The Los Angeles Dodgers announced on Saturday that one of the most legendary pitchers in Dodger history, lefty pitcher Fernando Valenzuela, will have his No. 34 retired this summer during a special three-day celebration. The team officially made the announcement was made during the 2023 FanFest celebration.
Fernandomania weekend will take place August 11-13 when the Dodgers host the Colorado Rockies at Dodger Stadium. The festivities will kick off with the Ring of Honor ceremony on Friday Night, a collector’s edition bobblehead on Saturday night and a replica Valenzuela 1981 World Series ring on Sunday. There will be many other fun and exciting elements planned for the entire weekend which will be announced in the coming weeks.
Valenzuela was a member of two World Series championship teams, won the 1981 Rookie of the Year and Cy Young Awards, was selected to six All-Star teams and even won two Silver Slugger Awards during his 11 years with the Dodgers from 1980-90.
“To be a part of the group that includes so many legends is a great honor,” said Fernando Valenzuela on Saturday. “But also for the fans, the support they’ve given me as a player and working for the Dodgers, this is also for them. I’m happy for all the fans and all the people who have followed my career. They’re going to be very excited to know that my No. 34 is being retired.”
Valenzuela’s No. 34 will take its place among those previously displayed on the left field club level — Pee Wee Reese’s No. 1, Tommy Lasorda’s No. 2, Duke Snider’s No. 4, Gil Hodges’s No. 14. Jim Gilliam’s No. 19, Don Sutton’s No. 20, Walter Alston’s No. 24, Sandy Koufax’s No. 32, Roy Campanella’s No. 39, Jackie Robinson’s No. 42, Don Drysdale’s No. 53 and Hall of Fame broadcasters Vin Scully and Jaime Jarrin.
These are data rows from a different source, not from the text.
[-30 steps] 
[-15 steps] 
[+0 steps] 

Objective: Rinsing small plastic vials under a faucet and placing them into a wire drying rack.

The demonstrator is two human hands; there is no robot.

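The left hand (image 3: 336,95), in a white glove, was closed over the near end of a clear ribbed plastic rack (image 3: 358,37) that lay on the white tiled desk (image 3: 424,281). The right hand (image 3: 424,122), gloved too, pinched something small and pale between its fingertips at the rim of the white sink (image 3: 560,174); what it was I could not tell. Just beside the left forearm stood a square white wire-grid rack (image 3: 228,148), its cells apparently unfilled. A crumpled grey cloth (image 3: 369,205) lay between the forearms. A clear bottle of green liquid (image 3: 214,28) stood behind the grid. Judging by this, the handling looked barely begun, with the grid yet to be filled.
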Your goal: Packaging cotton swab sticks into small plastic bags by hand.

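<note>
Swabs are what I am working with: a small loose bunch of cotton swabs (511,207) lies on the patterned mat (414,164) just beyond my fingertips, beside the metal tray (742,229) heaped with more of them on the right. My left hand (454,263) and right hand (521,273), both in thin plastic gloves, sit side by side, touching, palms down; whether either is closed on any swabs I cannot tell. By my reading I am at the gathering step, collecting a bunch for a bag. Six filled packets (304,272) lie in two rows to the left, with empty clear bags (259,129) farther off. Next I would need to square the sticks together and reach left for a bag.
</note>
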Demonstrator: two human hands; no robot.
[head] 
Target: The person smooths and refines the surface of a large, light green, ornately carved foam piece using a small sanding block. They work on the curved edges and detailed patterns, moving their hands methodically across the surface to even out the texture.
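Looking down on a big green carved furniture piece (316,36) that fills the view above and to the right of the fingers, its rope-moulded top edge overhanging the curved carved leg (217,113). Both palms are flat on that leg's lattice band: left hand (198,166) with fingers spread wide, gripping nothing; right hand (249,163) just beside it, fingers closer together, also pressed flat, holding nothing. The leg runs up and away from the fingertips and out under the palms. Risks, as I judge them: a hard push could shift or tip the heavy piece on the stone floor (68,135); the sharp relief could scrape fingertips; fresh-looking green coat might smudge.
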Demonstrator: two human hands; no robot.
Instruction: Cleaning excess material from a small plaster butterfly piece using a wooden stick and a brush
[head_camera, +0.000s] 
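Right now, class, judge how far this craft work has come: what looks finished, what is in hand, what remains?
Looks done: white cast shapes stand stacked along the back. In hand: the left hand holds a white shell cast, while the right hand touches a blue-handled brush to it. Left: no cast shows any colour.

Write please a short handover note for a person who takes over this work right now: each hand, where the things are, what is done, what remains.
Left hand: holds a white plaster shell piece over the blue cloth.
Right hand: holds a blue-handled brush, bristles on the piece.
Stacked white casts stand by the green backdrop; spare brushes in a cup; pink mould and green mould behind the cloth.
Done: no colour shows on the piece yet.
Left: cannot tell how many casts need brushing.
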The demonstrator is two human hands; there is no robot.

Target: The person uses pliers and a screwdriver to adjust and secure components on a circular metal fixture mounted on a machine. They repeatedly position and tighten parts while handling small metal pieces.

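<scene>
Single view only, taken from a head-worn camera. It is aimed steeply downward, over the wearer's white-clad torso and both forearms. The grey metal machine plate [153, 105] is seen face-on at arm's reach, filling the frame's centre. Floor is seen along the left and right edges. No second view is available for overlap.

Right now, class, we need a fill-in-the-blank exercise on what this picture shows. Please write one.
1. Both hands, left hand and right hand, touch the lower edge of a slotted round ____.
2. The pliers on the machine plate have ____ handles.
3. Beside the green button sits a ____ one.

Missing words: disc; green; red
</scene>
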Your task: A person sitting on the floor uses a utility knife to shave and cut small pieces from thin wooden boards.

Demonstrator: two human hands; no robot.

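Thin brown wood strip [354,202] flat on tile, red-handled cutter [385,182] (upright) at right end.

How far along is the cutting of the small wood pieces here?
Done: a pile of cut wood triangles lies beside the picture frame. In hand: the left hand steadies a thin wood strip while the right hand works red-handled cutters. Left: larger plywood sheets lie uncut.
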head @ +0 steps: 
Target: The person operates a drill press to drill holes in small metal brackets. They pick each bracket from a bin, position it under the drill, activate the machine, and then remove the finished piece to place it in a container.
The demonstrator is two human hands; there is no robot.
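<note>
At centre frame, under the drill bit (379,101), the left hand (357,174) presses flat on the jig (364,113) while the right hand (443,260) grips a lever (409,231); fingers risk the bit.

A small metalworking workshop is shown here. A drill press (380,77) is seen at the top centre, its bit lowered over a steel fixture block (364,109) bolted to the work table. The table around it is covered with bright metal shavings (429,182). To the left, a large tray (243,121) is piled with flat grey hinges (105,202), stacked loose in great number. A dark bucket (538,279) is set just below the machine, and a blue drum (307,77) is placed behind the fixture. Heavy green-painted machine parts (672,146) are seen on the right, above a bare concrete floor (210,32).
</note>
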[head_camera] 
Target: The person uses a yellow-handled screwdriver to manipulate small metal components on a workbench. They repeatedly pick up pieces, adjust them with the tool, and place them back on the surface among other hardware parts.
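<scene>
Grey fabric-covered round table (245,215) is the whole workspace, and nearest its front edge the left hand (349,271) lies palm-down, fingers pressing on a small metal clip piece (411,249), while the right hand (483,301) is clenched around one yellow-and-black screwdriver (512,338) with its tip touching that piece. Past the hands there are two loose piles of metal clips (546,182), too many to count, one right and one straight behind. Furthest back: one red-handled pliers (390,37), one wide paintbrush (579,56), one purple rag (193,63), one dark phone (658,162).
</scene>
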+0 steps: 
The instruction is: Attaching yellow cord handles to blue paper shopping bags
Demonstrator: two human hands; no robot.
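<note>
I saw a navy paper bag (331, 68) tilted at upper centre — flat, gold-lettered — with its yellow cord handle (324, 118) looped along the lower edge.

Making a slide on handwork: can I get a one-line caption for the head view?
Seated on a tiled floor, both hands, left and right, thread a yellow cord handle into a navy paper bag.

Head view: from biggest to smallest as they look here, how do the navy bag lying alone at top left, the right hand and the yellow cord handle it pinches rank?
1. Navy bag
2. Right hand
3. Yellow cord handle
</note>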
“I am incredibly happy that number 34 for the Los Angeles Dodgers will be retired forever,” said Stan Kasten, Dodger President & CEO. “The one question that I continuously get asked, more than anything else, is about retiring Fernando Valenzuela’s number. The citywide call by our fans to honor him is truly remarkable. What he accomplished during his playing career, not only on the field but in the community, is extraordinary. He truly lit up the imaginations of baseball fans everywhere. It’s hard to envision a player having a greater impact on a fan base then the one Fernando has had.”
Valenzuela’s remarkable career placed him among the all-time L.A. Dodger leaders in wins (141, 6th), strikeouts (1,759, 5th), innings (2348.2, 4th), starts (320, 4th), complete games (107, 4th) and shutouts (29, 5th). He is best remembered for bursting onto the scene with a shutout of the Astros on Opening Day 1981. That unexpected outing was made possible when an injured Jerry Reuss couldn’t answer the bell and began a run of eight consecutive victories, including five shutouts and a streak of 35 straight scoreless innings.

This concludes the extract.